Say how many lines of the material below contain the word "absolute", with no other words.

▸ **SUPPLIED RECORDS**
· · · · ·

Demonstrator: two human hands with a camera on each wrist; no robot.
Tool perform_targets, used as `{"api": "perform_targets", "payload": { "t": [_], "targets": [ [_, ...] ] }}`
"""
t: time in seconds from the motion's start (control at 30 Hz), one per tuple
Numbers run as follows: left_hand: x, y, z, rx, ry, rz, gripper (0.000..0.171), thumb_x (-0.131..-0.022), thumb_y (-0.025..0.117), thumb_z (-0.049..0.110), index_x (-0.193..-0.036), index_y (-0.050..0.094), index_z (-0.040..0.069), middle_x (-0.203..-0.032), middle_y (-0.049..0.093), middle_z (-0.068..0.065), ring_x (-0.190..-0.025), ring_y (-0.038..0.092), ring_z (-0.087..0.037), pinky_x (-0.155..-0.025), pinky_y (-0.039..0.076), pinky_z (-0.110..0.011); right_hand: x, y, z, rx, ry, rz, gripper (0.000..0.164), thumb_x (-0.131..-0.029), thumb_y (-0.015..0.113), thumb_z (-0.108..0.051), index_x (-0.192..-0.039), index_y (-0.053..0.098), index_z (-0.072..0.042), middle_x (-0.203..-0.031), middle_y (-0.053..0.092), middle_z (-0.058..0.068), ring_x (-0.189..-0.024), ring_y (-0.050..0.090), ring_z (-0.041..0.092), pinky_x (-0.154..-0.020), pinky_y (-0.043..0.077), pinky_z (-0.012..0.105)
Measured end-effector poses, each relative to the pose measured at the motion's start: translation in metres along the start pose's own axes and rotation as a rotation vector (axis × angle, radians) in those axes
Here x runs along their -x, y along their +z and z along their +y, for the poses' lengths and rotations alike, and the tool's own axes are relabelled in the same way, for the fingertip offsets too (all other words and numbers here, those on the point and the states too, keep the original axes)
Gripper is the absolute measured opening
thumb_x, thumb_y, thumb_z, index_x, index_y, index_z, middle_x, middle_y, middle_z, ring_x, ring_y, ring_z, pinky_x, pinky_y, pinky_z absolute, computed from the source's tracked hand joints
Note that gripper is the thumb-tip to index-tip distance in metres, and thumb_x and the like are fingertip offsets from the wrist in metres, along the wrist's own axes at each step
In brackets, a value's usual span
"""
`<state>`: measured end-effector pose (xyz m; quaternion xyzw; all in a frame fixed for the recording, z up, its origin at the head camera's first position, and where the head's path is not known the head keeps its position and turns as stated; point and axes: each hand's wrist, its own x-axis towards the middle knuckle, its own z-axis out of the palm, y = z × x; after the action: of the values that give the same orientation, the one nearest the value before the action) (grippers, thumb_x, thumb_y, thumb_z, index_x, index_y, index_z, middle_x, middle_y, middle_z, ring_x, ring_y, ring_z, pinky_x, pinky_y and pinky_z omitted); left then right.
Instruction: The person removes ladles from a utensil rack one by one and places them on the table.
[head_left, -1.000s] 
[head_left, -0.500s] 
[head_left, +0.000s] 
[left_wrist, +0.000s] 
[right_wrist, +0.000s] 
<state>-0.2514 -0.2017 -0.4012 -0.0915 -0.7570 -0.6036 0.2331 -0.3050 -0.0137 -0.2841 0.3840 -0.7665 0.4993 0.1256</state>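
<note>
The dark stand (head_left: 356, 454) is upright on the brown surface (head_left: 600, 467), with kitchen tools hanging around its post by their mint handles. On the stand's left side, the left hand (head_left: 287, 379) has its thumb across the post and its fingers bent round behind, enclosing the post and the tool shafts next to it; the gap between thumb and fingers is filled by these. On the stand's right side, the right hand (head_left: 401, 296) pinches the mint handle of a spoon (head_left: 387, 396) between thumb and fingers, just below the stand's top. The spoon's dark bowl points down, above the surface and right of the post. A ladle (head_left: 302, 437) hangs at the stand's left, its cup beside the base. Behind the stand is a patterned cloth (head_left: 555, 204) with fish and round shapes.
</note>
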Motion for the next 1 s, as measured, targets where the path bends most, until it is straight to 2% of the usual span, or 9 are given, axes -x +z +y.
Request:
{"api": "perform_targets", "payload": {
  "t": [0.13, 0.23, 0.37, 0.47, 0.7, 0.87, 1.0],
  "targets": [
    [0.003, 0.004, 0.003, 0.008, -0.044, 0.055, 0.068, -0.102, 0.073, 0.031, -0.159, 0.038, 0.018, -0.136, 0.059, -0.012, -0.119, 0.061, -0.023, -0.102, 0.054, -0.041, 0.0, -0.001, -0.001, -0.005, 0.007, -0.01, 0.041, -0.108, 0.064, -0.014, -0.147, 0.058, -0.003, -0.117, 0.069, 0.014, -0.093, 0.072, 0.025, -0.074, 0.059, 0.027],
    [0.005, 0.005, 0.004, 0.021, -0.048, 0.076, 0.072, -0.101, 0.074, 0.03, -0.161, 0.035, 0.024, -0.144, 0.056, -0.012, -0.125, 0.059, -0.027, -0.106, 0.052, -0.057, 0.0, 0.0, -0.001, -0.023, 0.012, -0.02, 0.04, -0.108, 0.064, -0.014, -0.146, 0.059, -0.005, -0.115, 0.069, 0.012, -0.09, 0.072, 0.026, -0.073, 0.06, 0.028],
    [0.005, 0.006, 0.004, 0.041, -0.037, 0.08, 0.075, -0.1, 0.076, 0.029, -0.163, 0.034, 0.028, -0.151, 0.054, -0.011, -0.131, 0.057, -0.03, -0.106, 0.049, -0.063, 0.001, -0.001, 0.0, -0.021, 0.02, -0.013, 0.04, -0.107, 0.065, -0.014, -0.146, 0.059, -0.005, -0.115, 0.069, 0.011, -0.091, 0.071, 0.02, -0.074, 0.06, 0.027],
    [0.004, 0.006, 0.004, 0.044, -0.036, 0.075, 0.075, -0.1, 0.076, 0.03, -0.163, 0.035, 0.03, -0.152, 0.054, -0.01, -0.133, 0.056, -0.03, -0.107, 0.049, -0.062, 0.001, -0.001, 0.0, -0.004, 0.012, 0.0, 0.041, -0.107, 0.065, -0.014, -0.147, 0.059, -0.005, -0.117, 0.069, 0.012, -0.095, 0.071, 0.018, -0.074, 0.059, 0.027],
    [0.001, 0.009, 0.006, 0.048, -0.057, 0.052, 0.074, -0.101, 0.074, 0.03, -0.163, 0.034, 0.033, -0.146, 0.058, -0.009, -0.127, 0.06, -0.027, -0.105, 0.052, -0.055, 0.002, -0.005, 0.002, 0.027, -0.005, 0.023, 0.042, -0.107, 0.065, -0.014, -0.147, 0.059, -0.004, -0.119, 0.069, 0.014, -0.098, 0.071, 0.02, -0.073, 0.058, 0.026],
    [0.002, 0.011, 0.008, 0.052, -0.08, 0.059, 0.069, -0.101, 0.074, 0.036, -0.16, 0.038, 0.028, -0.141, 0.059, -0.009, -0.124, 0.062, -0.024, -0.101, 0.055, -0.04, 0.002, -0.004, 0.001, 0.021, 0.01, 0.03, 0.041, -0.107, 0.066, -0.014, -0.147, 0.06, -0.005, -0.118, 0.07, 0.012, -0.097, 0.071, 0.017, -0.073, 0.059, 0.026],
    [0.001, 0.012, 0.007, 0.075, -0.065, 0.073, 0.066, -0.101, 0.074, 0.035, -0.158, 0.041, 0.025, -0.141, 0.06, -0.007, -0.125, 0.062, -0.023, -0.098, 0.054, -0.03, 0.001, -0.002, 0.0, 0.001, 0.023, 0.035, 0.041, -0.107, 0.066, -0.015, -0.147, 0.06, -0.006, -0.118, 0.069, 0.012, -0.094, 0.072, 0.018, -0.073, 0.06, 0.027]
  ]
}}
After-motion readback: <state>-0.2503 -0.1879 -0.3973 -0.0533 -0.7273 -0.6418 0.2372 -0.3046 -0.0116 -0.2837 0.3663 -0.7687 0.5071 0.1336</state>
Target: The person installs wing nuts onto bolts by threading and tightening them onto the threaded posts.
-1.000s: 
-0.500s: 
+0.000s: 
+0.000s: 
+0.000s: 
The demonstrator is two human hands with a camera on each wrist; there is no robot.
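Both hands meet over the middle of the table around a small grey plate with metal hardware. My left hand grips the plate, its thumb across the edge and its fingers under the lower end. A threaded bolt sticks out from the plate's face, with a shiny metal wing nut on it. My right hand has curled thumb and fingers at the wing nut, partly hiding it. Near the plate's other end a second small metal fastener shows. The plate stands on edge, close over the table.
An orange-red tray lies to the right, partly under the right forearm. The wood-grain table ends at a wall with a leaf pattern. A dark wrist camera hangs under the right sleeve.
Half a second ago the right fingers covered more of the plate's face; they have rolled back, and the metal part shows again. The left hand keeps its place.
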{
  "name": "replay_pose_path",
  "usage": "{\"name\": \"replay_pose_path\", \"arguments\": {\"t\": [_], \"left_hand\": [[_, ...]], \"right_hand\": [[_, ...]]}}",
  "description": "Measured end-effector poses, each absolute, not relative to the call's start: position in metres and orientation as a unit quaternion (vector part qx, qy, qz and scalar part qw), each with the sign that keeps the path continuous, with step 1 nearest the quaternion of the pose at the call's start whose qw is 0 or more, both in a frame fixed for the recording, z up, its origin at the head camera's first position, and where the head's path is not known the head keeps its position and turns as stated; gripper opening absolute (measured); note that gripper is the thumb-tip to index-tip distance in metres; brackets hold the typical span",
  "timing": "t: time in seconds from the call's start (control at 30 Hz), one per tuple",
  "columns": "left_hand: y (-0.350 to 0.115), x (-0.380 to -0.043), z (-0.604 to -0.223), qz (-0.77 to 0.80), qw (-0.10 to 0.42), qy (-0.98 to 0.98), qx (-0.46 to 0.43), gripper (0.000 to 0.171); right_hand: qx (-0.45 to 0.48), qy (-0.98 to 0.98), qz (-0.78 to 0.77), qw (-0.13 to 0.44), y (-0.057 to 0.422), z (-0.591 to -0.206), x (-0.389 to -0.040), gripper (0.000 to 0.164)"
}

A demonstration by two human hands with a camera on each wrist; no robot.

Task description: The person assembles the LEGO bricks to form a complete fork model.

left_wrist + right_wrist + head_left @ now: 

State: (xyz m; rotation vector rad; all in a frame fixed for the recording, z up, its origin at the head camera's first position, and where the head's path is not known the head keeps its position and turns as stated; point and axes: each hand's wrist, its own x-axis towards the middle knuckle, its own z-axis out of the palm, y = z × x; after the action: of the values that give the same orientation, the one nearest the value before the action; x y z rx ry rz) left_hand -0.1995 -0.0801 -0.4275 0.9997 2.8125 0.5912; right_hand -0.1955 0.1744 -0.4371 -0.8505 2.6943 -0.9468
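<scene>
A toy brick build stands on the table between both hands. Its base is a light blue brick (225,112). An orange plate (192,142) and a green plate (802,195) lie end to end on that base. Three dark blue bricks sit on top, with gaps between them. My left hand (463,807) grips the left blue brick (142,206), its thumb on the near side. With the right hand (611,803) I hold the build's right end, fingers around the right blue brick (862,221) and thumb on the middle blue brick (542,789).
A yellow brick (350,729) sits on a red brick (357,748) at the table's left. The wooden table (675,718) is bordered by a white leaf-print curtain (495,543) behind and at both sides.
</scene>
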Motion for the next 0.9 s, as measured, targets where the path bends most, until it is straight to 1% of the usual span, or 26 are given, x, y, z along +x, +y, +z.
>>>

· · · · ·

▸ **PROBLEM SOLUTION**
3